Well, here's a challenge for us all on Christmas Day: avoiding the use of the word nice.
Mnd you, the great Henry Tilney, of Northanger Abbey, has a lot of fun with it.
'But now really, [Catherine asks him] do not you think Udolpho the nicest book in the world?'
'The nicest - by which I suppose you mean the neatest. That must depend upon the binding.'
'Henry,' said Miss Tilney [that's Henry's sister], 'you are very impertinent'...

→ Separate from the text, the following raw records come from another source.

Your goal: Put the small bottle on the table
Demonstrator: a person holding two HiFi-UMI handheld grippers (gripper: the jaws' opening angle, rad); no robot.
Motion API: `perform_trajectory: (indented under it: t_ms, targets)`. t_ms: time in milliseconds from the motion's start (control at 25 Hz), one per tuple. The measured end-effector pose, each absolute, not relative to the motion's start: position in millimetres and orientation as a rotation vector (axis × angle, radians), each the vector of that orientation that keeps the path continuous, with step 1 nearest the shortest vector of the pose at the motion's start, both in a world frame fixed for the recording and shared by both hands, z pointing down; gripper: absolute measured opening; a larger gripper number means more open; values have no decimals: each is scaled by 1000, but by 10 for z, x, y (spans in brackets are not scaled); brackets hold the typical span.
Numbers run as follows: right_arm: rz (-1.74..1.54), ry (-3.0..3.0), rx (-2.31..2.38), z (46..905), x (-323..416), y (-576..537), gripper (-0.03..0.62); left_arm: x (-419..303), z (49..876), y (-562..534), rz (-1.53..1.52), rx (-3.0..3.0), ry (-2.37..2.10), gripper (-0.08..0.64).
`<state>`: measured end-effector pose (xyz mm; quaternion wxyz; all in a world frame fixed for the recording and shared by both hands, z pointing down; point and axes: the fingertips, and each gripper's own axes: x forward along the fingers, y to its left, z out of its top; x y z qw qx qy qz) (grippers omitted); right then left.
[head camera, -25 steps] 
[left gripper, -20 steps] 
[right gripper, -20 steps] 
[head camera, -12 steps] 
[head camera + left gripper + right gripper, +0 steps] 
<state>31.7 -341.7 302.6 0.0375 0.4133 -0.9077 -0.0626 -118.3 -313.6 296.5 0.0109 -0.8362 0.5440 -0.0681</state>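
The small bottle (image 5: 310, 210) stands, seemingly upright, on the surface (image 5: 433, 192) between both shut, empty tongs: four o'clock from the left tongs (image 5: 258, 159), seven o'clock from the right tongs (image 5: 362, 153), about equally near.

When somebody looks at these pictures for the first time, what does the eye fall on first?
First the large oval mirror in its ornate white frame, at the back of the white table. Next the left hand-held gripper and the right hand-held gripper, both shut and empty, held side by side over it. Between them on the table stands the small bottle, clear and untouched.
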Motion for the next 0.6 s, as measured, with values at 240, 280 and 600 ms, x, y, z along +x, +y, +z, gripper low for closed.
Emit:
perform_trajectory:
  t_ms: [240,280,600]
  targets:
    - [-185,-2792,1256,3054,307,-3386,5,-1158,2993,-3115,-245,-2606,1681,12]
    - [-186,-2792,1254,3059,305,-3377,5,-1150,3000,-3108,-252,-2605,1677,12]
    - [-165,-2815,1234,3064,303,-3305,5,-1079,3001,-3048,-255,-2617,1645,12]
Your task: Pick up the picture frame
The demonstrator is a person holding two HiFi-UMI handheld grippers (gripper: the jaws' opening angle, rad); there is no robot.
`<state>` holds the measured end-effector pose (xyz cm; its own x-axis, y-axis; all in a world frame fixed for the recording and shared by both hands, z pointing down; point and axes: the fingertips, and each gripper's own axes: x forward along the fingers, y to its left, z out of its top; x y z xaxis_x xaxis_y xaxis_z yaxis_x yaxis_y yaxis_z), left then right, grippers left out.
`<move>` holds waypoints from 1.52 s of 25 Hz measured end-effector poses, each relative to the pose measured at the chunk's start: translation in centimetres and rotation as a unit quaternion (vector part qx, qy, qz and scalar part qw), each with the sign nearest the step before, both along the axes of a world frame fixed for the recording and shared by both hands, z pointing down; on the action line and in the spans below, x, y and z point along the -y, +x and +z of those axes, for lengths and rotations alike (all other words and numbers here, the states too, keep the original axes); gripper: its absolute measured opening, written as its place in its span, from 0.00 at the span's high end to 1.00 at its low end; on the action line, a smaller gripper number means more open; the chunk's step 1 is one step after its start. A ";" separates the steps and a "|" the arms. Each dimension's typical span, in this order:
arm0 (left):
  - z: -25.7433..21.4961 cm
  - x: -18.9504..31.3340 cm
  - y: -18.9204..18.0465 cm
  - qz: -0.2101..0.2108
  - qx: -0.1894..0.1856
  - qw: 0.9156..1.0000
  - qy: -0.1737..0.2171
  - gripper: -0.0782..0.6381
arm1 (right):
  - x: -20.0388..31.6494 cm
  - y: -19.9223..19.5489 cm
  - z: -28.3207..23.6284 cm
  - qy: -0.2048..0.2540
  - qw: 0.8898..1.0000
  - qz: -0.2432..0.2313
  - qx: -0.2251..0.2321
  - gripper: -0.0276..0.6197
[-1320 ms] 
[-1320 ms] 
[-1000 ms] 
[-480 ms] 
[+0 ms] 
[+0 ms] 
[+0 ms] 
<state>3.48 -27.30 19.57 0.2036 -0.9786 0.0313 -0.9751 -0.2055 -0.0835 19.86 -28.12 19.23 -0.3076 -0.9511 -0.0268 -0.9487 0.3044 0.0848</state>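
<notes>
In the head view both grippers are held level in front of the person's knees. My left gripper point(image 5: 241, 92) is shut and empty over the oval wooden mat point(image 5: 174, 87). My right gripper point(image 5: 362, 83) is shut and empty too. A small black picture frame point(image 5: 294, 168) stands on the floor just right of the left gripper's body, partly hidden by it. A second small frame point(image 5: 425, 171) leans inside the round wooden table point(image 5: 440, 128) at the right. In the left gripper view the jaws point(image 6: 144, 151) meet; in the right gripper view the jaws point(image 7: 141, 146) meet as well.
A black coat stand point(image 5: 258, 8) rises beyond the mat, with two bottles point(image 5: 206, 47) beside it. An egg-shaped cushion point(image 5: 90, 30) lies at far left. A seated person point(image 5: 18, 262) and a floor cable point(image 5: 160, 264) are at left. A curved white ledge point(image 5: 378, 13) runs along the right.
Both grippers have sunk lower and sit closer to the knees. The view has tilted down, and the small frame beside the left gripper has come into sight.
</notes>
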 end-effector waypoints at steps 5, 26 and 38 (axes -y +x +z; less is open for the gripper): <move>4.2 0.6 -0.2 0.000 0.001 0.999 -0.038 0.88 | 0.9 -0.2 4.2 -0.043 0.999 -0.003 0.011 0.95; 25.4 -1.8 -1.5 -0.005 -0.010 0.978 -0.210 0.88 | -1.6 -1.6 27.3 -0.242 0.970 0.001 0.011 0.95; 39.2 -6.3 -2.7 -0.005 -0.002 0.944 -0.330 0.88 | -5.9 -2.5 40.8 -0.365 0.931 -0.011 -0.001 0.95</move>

'I am sure,' cried Catherine, 'I did not mean to say anything wrong; but it is a nice book, and why should I not call it so?'
'Very true,' said Henry, 'and this is a very nice day, and we are taking a very nice walk, and you are two very nice young ladies. Oh! It is a very nice word indeed! - It does for everything. Originally perhaps it was applied only to express neatness, propriety, delicacy, or refinement - people were nice in their dress, in their sentiments, or their choice. But now every commendation on every subject is comprised in that one word.'
'While, in fact,' cried his sister, 'it ought only to be applied to you, without any commendation at all. You are more nice than wise.'
Now, Isabella was of course quite right to tell Henry he is impertinent, but Henry was also right to point out that the poor word nice does for everything. It must be one of the laziest words in the language, and today of all days, which will see the results of a great deal of effort, it should be very firmly banned.
The potatoes, pudding, pies and presents are not nice. Neither is the cake, the sherry, or the paper hat.
So just make a bit of an effort, okay? The parsnips are admirable, excellent, first-class, perfect, fabulous, splendid, magnificent, marvellous, sensational, superb, wonderful, gorgeous, lovely, heavenly, capital or possibly even top-notch.
Anything, almost anything, but nice.
Word Not To Use Today: nice. This word arrived in English in the 1200s, when it meant foolish. It comes from the Old French nice, simple or silly, from the Latin nescius, ignorant.